:: WHAT IS REQUIRED ::
Print the data that follows exactly as it stands, from its first line through the line containing "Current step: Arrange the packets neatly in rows", and stop there.

:: RECORDS ::
══════════

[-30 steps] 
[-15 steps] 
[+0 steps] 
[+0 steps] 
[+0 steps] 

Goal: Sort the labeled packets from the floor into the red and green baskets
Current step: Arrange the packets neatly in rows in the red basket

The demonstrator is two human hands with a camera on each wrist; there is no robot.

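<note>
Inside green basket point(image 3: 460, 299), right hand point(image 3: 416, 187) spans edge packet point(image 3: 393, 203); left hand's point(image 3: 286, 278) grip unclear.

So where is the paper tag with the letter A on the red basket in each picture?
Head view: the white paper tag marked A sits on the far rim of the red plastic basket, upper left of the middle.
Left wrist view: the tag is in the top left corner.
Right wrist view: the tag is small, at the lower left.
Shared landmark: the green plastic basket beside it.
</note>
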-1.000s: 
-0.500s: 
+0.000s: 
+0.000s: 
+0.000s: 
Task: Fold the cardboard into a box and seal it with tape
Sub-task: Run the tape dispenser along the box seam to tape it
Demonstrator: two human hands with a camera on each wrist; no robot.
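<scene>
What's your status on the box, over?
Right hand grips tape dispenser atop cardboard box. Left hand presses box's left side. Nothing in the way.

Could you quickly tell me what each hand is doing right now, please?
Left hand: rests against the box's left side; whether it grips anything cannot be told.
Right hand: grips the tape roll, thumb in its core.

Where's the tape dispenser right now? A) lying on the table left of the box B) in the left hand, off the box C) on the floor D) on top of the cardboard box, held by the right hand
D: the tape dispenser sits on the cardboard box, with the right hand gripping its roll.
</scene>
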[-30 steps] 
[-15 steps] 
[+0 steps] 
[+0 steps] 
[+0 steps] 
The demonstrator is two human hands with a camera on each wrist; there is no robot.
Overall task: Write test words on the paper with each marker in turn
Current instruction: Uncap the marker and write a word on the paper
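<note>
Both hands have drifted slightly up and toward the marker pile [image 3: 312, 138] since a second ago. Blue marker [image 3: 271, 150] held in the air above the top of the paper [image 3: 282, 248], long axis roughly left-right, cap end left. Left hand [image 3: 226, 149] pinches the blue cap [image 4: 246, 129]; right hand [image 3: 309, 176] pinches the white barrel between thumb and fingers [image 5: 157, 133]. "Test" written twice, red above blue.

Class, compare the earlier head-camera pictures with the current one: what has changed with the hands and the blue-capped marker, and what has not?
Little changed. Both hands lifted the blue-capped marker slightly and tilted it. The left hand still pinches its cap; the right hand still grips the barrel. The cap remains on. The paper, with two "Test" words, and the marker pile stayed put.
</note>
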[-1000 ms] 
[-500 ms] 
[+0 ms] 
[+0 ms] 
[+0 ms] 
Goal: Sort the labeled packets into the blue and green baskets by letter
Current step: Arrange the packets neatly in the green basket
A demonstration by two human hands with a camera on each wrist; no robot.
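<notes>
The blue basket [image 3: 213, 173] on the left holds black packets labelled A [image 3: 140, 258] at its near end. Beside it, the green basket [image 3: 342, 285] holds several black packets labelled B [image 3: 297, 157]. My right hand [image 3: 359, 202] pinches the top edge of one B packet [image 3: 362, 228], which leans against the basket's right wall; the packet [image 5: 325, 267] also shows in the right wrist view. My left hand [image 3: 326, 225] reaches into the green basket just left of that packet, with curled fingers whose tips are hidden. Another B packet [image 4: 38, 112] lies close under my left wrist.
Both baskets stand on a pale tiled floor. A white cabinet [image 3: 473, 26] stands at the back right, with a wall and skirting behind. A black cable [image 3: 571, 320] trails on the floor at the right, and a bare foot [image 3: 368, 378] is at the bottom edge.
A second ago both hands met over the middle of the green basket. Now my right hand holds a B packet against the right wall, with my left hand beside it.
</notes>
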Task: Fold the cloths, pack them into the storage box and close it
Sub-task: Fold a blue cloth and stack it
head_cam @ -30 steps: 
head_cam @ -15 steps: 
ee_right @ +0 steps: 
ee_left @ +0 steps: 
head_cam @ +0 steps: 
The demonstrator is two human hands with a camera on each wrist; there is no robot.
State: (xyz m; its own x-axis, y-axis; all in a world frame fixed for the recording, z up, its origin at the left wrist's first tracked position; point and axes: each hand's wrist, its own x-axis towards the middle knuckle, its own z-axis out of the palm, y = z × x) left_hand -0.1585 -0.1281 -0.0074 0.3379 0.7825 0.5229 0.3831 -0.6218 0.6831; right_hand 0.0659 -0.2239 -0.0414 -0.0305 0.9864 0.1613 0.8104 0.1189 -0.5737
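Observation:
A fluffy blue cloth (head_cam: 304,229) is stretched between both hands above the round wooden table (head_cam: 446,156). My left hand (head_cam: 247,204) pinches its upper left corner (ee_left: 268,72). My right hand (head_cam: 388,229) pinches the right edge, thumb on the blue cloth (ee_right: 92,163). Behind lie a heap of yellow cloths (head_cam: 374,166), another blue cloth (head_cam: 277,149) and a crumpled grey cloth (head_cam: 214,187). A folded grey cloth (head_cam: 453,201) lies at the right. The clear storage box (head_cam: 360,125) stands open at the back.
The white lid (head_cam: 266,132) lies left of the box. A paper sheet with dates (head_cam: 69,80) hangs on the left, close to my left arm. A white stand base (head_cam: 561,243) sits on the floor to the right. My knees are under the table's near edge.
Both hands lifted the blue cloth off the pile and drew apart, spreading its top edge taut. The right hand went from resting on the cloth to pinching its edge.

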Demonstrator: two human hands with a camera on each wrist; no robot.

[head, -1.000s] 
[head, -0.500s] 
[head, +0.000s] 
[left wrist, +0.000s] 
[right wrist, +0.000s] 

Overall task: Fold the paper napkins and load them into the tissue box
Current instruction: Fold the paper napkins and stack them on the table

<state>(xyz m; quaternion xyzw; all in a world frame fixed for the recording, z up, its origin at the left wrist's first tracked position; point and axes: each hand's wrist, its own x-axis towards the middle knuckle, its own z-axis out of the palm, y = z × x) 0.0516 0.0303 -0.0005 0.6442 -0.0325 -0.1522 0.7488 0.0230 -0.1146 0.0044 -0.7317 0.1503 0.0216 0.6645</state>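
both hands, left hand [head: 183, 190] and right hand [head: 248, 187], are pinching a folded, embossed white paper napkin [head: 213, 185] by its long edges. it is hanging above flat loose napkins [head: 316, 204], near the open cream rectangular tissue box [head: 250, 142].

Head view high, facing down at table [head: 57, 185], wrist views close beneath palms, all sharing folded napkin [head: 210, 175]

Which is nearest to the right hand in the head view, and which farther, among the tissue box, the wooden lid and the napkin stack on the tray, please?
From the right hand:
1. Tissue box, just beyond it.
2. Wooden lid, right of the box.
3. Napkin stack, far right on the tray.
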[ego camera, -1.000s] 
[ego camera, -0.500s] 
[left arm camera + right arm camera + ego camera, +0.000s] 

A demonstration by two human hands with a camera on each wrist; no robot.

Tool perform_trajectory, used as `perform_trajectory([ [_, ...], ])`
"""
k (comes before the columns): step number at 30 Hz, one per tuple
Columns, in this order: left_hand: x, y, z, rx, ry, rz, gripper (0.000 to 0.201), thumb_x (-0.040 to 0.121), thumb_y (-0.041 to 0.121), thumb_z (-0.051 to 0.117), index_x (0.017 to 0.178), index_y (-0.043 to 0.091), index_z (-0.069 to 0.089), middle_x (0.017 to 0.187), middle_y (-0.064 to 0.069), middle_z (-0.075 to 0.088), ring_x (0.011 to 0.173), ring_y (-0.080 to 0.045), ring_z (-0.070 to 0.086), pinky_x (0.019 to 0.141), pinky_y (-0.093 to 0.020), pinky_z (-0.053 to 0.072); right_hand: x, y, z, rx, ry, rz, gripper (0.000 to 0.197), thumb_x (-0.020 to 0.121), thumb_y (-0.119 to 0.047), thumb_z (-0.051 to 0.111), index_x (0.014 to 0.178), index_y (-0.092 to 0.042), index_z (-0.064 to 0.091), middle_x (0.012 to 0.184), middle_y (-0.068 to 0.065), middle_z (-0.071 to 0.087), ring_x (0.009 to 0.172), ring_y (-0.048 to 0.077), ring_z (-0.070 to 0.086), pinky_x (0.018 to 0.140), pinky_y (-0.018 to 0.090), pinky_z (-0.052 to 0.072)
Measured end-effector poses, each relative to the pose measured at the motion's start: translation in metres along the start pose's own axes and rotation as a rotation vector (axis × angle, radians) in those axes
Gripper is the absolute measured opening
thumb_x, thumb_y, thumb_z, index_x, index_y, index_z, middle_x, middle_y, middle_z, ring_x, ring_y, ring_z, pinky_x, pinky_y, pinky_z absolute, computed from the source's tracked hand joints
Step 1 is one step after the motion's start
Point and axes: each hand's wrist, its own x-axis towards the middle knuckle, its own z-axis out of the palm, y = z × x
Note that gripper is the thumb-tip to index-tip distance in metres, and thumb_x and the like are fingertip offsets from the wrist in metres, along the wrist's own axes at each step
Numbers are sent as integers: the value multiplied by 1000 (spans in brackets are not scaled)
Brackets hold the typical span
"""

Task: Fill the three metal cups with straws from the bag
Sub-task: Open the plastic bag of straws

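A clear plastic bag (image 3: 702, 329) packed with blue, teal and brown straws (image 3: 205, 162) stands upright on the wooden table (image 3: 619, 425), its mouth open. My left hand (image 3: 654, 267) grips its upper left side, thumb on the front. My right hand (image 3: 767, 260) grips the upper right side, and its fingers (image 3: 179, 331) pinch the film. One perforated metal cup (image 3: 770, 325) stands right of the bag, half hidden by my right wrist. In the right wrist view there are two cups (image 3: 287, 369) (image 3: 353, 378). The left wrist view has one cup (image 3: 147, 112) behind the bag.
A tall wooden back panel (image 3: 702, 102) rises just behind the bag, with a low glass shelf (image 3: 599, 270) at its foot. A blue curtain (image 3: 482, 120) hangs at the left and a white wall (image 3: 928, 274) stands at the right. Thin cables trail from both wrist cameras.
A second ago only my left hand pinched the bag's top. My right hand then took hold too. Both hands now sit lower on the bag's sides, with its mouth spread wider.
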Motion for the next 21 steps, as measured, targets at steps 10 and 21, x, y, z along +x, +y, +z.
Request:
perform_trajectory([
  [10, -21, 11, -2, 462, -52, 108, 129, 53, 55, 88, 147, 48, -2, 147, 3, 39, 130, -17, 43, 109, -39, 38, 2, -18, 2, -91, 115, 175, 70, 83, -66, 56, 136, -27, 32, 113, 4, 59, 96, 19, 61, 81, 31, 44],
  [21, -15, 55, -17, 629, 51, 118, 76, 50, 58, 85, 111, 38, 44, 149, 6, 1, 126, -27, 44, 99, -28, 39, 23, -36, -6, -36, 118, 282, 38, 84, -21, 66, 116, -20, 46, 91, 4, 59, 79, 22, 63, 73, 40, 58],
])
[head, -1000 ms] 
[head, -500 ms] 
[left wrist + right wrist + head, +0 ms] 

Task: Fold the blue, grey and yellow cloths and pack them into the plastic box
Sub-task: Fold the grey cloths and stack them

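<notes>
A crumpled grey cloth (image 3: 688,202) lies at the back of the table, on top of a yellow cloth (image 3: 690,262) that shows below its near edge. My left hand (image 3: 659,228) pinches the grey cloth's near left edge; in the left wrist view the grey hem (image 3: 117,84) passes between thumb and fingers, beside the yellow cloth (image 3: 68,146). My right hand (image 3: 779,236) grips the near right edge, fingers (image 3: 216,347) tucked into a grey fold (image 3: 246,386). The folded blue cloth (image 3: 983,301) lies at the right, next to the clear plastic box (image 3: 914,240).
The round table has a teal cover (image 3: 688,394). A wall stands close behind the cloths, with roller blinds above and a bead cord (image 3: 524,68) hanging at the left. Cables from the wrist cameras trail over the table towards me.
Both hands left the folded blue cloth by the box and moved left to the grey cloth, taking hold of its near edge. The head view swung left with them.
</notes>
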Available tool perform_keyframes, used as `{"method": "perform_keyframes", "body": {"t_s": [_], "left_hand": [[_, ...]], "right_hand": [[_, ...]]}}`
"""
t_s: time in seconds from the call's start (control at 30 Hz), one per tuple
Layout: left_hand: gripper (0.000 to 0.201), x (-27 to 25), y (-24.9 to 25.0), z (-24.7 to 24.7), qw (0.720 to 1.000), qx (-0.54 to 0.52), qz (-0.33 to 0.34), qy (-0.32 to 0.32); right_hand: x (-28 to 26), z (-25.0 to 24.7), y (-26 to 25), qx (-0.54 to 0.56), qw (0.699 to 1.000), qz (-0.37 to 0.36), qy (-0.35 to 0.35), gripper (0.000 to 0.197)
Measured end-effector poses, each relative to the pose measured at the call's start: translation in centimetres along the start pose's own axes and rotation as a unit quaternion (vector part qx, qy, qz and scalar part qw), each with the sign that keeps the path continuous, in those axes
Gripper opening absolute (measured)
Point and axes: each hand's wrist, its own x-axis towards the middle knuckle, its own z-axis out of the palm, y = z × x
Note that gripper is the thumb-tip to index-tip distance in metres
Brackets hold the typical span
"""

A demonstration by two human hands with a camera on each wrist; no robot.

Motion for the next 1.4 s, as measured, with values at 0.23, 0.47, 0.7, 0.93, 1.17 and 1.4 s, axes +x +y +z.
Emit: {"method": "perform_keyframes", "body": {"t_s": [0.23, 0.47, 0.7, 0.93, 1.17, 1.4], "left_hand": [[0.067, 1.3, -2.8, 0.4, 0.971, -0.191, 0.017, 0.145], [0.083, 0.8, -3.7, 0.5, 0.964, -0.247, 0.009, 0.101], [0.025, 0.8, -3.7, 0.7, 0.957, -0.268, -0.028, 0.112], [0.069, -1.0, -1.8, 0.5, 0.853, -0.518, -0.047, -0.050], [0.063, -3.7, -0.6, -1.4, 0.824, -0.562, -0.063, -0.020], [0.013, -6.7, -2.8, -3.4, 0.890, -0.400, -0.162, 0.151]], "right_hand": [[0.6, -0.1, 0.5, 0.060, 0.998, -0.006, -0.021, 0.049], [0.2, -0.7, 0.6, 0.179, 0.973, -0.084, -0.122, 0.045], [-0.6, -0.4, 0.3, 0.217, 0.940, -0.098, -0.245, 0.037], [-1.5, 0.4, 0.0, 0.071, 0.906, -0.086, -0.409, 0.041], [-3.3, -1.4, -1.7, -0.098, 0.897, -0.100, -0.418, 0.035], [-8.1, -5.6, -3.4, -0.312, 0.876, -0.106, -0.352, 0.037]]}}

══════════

:: WRITTEN ANSWER ::
[-30 steps] 
[-15 steps] 
[+0 steps] 
[+0 steps] 
[+0 steps] 

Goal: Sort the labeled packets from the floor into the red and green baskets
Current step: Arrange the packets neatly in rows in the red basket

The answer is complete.